At the end of the day, you have to do what you feel is right and most of the time things always work out. You can have 100 docs make the same decision and 1/3 happy, 1/3 unhappy, 1/3 ok with the decision regardless of what you are switching out of/into.
I am a logical person and unless I was completely sure about this decisions, putting another 2-3 yrs of residency would really suck when your friends are out working 15 dys a month, taking nice vacations, making 300+K/yr while you are getting off you 24 hr call.
But devils advocate
Things I dislike about emergency medicine:
The shift-work mentality does not build professional respect - Makes no sense. Many fields do shift work. OB hospitalist, IM hospitalists, Trauma surgeons, Some radiologists. If shift work mentality is such a big deal, come to my shop and you can have all of the nights
Most of your working hours are during afternoons, evenings, weekends
holidays, etc. (I used to be away from home 16-18 nights/month) - You do work non banker hours, I will admit.
Spent alot of time talking to people on the phone - I do not talk on the phone as much as many other specialists. Look at how many calls the radiologists have to make. I do not call patients. I call specialists probably 4-6 times a shift. I texts all of my admissions.
Spent alot of time waiting for other people to do things (consults,
returns pages, admit pt, etc.) - You think Anesthesia is any better? Do you think a surgery happens when you say it should? You gotta wait on the surgeon, the cases before you, the nurses, etc.

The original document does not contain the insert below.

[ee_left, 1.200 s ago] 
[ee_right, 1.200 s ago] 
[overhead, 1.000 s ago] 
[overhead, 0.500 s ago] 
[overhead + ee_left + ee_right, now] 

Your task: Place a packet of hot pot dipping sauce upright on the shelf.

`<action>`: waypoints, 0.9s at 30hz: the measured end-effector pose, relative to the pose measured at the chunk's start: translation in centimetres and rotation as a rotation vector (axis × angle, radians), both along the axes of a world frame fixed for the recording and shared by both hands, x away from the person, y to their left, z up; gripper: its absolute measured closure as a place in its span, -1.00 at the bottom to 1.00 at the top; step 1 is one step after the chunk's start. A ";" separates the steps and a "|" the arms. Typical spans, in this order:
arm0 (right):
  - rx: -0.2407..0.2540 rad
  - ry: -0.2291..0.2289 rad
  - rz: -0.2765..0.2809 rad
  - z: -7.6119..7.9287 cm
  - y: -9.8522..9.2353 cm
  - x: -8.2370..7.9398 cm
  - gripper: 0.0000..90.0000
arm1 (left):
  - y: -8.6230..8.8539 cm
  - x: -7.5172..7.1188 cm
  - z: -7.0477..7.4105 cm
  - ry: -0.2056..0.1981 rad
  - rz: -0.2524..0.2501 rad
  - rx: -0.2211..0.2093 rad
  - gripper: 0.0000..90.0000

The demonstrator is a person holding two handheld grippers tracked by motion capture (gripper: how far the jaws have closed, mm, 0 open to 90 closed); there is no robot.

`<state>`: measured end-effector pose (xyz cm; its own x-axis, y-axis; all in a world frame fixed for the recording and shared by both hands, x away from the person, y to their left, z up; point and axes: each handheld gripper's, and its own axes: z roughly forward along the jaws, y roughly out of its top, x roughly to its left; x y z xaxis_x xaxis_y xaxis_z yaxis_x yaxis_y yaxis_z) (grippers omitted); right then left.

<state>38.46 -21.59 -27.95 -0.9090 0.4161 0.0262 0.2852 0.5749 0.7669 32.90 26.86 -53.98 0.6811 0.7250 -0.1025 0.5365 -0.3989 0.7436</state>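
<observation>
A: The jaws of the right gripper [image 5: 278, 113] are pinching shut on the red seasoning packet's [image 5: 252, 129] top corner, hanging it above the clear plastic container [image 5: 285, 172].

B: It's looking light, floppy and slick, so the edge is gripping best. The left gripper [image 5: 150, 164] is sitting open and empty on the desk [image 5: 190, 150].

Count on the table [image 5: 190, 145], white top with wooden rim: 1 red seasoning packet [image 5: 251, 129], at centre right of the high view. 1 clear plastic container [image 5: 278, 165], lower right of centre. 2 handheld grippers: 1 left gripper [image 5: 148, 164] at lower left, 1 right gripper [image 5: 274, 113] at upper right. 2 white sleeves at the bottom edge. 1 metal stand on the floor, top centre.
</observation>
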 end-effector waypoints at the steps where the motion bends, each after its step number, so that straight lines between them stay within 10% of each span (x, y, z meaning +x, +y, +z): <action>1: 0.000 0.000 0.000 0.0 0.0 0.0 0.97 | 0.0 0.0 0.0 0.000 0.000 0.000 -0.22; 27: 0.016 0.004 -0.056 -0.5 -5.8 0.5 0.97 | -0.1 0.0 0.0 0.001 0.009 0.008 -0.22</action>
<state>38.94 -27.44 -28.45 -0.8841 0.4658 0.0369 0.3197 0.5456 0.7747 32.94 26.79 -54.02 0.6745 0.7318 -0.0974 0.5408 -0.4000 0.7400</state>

Most of time is spent seeing stuff that could/should be seen in clinic - I like to see clinic stuff mixed in with sick pts. How would you like to run 4 rooms of all obese, diabetic, 90 yr old cardiac patients? Just like me, I like some easy money.
Rarely see a critically ill patient (the type of case that draws people to
the specialty) - Really? I would completely disagree with this.
Production pressure ("move the meat") - This is true, but you think other hospital based fields do not have the same issues? Ask your radiologist, anesthesiologist, hospitals friends about their metrics.
As an EP you are not a "specialist" in any discipline of medicine,
despite what you may think - I do not even want to debate this.
The nature of the work is stressfull. The multi-tasking is comparable
to being an air-traffic controller or bonds trader - I prefer to deal with a bunch of patients rather than running around 4 rooms while a CRNA runs the cases.
I rarely did procedures, despite being at one of the busiest ER's in the
country (>110,000 visits a year) - Procedures are great but IMO, overrated. After the 100's central line, 30 chest tubes, 1000 sutures, etc.... I can live without doing these again. For some reason I have never seen an anesthesiologists happy when I call them for a central line or blood patch.
Things I like about Anesthesis:
You get to be an expert in a specialty - ok
You get to see an effect from your actions (pharmacology,
physiology, critical care in action) - I guess so
Better hours (Quality not Quantity) - I would rather work my 35 hrs a week, get 15 dys off a month than wake up at 6am work til 4pm with call on top of that. Again debatable but to each its own.
More procedures - You will learn after about 3 yrs of working that IVs, central lines, intubations, blood patches, Epidurals are not much fun.
Better interactions with patients and physicians - I completely disagree with this.